February 25, 2016

Honoring our Teachers



Alex Beigelman ‘18 While watching the Alumni Basketball Game, during last period on our last day before Winter Break, I noticed what a moment it must be for Sandy. To watch players he trained in years past play against his current varsity team, on a court named in honor of him must be a great feeling. The court was named in his honor in 2012 to mark 40 years of teaching and coaching at our school, beginning at age 27 in the first year the Upper School was opened until today at nearly 70 years old. But the thought crossed my mind, “Who else has been so dedicated and how have they been honored?”
The first teacher to cross my mind was Mr. Sol Novick. Many students remember the Judaics teacher who created his own textbooks and worked for over 40 years starting in the same year as Sandy until he retired two years ago. He too gave close to half a century of his life and the entirety of his career to our school, but what is there to show for it? There was a ceremony among the teachers at the end of his career where they dedicated a mezuzah to honor the incredible and humble teacher. I think a fitting way to honor him would be to name our new Beit Midrash for him. He dedicated his life to teaching Jewish history and literature to students and should be memorialized in the Beit Midrash, a new room on the third floor which is used for Judaic classes among other things and houses many Jewish texts. After all, as a Jewish school, shouldn’t we honor those who have taught generations of students about our history and religion.
But after 50 years of our school existing, surely there are other long standing teachers as well. The former Head of School and High School Principal Joyce Raynor was honored last year with the reconstruction of the library in her name. Another previous principal Hirsch S. Jacobson, who retired after leading the school for almost 20 years, was honored with a prestigious award in his memory that is given to a member of the graduating class each year recognizing their scholarship and leadership. Lower School Principal Gloria Kron, who recently retired, is being honored throughout the elementary school building. Former foreign language teacher Monica Heumann was also gifted with an award given to students excelling in foreign language. Mr. Ed Schweber, the physics teacher for many years, was honored with a similar award for his subject. Mr. Louis Lerner, a retired Judaics teacher, is honored in our school’s library. There are many more members of our faculty who did not want much recognition or ceremonies, the humble and quiet teachers who chose not to be given an honor.
There are also those who have taught until their very last days of life. Social Studies teacher Eleanor Brooks and Spanish teacher Sharon Moran who past away this past September. They, above all, deserve the greatest honors. Many ceremonies and dedications were made to Mrs.

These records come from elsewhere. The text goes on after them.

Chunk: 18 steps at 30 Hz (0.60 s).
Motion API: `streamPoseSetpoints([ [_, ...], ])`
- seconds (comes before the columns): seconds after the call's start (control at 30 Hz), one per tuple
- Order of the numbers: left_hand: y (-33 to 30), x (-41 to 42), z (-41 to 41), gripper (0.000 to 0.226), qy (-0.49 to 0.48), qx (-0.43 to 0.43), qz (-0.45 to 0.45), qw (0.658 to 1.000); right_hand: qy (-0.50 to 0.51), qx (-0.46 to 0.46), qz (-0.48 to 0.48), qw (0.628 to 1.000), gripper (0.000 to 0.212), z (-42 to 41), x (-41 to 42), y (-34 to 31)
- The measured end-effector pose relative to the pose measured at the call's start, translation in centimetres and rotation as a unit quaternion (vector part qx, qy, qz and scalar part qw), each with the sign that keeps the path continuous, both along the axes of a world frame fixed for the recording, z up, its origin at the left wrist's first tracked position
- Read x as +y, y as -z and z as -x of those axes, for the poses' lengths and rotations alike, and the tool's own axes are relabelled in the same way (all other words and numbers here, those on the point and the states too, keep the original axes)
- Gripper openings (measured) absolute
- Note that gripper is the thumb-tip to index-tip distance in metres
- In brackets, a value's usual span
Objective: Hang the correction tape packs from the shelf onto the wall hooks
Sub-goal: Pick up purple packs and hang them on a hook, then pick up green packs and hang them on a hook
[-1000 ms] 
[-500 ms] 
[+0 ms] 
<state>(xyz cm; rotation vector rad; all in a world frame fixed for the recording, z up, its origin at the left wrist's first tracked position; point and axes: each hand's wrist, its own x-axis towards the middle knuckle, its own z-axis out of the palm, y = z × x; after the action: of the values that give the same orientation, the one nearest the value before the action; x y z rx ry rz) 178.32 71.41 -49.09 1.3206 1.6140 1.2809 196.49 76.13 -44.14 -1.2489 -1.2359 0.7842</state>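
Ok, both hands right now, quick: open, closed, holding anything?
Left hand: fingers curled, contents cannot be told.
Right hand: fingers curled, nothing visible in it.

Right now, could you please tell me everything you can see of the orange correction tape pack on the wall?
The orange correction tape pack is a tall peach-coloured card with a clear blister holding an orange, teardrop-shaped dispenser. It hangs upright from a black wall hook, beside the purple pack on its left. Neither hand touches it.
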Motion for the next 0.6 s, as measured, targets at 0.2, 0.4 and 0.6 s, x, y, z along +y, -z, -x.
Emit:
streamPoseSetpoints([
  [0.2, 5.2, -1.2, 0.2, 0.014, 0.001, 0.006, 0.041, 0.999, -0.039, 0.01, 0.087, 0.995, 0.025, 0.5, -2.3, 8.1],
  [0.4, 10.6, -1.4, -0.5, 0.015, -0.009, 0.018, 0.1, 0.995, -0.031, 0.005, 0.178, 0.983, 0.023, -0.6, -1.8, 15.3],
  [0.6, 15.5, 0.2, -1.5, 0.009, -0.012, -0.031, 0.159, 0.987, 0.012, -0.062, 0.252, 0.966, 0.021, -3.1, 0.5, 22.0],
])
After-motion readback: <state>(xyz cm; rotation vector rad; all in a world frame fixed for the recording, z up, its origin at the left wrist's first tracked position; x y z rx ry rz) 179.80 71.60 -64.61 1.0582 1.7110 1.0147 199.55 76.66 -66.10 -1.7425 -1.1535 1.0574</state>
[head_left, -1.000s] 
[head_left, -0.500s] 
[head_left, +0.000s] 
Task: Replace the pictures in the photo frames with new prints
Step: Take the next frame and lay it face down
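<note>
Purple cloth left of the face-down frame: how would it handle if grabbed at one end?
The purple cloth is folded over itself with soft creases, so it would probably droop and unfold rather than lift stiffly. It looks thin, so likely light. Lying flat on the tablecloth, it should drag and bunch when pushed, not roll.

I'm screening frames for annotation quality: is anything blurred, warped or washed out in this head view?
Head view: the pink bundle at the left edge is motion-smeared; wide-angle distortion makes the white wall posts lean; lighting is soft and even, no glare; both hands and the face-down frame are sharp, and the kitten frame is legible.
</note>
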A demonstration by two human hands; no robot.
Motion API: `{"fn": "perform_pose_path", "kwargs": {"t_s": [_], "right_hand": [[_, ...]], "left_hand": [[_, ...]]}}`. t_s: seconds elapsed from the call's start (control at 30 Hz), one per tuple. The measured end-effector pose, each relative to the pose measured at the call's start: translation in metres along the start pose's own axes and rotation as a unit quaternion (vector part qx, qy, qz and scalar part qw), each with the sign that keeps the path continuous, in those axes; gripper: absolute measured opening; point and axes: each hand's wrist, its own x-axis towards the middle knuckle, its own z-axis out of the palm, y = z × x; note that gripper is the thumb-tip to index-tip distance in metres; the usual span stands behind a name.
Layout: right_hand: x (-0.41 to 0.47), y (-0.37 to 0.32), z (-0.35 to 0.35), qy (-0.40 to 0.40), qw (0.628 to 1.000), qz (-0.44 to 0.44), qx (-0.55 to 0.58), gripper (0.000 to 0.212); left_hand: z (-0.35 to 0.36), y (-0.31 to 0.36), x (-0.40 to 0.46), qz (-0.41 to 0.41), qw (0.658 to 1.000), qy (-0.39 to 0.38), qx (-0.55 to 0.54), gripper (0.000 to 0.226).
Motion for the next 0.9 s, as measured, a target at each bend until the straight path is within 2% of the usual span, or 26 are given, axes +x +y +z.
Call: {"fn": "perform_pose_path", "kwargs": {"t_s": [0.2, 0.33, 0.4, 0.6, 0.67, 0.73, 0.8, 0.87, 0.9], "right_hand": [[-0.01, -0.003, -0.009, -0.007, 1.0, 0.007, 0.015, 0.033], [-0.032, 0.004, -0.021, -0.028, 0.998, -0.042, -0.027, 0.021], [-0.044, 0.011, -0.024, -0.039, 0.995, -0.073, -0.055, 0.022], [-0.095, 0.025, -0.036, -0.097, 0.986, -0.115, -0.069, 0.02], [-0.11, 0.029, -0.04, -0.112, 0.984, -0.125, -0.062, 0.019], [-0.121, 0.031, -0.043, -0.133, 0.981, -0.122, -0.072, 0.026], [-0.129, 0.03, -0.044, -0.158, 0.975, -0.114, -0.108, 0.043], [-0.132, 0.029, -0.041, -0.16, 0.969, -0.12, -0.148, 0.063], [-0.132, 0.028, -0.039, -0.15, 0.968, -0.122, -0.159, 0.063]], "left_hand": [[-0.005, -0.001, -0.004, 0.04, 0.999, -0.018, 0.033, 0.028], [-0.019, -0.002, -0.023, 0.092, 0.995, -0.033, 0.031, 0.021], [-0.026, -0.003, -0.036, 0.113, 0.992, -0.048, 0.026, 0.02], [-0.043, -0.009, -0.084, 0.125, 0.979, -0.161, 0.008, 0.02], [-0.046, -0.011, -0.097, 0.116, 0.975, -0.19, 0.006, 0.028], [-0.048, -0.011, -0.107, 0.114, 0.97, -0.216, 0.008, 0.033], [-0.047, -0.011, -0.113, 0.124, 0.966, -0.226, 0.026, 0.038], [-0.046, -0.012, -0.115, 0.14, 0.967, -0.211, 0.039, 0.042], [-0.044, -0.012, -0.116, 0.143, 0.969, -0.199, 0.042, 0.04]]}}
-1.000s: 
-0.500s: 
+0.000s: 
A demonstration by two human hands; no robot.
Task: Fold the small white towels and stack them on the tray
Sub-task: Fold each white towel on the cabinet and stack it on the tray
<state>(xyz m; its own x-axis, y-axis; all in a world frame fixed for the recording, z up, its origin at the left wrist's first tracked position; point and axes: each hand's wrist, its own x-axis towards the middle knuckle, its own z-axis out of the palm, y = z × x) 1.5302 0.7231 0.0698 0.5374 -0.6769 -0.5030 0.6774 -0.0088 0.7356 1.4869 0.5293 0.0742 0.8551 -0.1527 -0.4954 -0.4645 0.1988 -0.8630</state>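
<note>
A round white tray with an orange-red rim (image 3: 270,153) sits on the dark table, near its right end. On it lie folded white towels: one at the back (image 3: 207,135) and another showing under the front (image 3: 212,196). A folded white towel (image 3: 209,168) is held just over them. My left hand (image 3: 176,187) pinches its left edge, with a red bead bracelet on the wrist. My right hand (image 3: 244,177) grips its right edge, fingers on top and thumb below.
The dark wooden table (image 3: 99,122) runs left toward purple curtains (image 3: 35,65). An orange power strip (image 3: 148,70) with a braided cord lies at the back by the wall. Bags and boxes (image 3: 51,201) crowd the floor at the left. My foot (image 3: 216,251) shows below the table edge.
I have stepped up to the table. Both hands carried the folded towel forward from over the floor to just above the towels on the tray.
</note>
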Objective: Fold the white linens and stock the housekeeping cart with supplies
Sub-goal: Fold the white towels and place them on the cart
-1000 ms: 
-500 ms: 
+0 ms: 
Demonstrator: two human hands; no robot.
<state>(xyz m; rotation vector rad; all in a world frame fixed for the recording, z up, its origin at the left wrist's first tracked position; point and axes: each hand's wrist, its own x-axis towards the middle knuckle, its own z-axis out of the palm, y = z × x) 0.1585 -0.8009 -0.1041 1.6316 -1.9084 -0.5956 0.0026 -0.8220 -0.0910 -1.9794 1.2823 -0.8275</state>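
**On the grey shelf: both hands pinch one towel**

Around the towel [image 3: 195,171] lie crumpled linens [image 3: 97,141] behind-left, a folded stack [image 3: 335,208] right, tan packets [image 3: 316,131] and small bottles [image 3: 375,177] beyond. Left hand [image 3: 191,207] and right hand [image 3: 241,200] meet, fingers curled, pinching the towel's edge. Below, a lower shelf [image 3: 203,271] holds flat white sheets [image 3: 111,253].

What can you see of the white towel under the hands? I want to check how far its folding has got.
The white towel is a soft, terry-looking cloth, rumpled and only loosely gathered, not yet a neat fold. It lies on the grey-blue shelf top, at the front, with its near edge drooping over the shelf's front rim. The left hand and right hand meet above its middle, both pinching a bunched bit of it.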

Brooks and a growing numbers of efforts to remember Senora Moran are being made.
The level of commitment from the teachers above as well as others, is extraordinary. The average teacher sticks around for under 10 years so we are extremely lucky to have such an impressive array of teachers who have given their entire careers to our school.
Unknown to many students are also the administrators, office workers, janitors, coordinators and more who work just as hard, if not harder, each day behind the scenes to organize the school year and keep our school running. Those faculty members who do just as important work are just as vital to Golda Och Academy. Notably Mrs. Gelband was pointed out by the Head of School, Mr. Shapiro as being a longstanding and dedicated member of the office staff.
There are not enough rooms, floors, days, events etc. to justly honor every devoted faculty member we should make the effort, together, to thank those teachers who have gone above and beyond to be the best educators they can be for us. 
Just think about it this way, if students are given diplomas for passing thirteen years as a student, shouldn’t the teachers who trained us, educated us, entertained us and maintained the highest level of passion, dedication and commitment for 20 years or more be rewarded and recognized for their work as well? We should honor those faculty members who have made lasting impressions on us and deserve as much respect from our school, as they had for all of us.